Your objective → Please reproduce the listing word for word. Pictures stay out.

++++ Dataset section ++++

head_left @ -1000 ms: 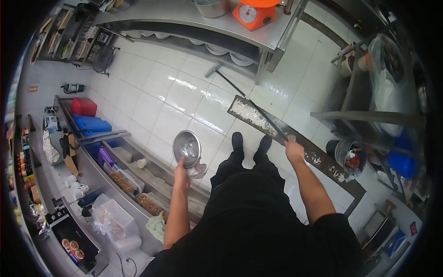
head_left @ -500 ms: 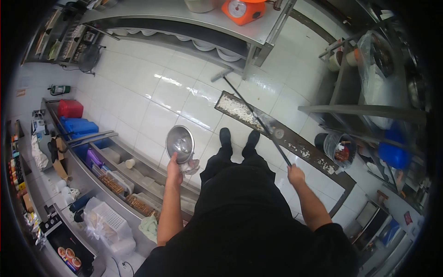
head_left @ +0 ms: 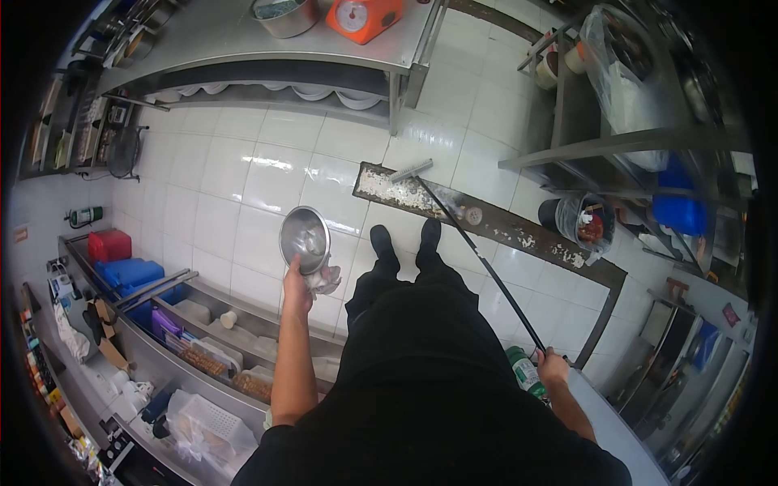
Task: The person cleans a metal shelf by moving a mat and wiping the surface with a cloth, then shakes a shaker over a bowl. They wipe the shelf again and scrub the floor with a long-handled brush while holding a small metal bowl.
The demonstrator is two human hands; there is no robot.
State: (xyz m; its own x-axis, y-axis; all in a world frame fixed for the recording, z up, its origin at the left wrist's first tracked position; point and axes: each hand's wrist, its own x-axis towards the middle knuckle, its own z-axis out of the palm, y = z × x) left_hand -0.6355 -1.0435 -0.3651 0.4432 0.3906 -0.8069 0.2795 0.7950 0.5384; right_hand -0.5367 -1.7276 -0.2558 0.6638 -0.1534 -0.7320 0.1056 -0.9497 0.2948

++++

Solution to the exercise →
head_left @ -1000 ms: 
head_left @ -500 ms: 
head_left @ +0 ms: 
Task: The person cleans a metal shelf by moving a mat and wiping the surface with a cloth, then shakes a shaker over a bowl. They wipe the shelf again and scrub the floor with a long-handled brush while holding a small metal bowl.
The demonstrator is two human hands; there is no robot.
State: (xyz m; its own x-axis, y-axis; all in a world frame fixed for the recording, z up, its origin at the left wrist's first tracked position; point and axes: each hand's wrist, its own x-axis towards the middle knuckle, its own z-axis out of the palm, y = z × x) left_hand -0.6355 -1.0435 -0.3651 0.4432 0.3906 -0.8069 0.2795 0.7950 0.5384; right_hand -0.5367 -1.7276 -0.2558 0.6638 -0.1534 -0.7320 0.1056 -0.9497 0.2948

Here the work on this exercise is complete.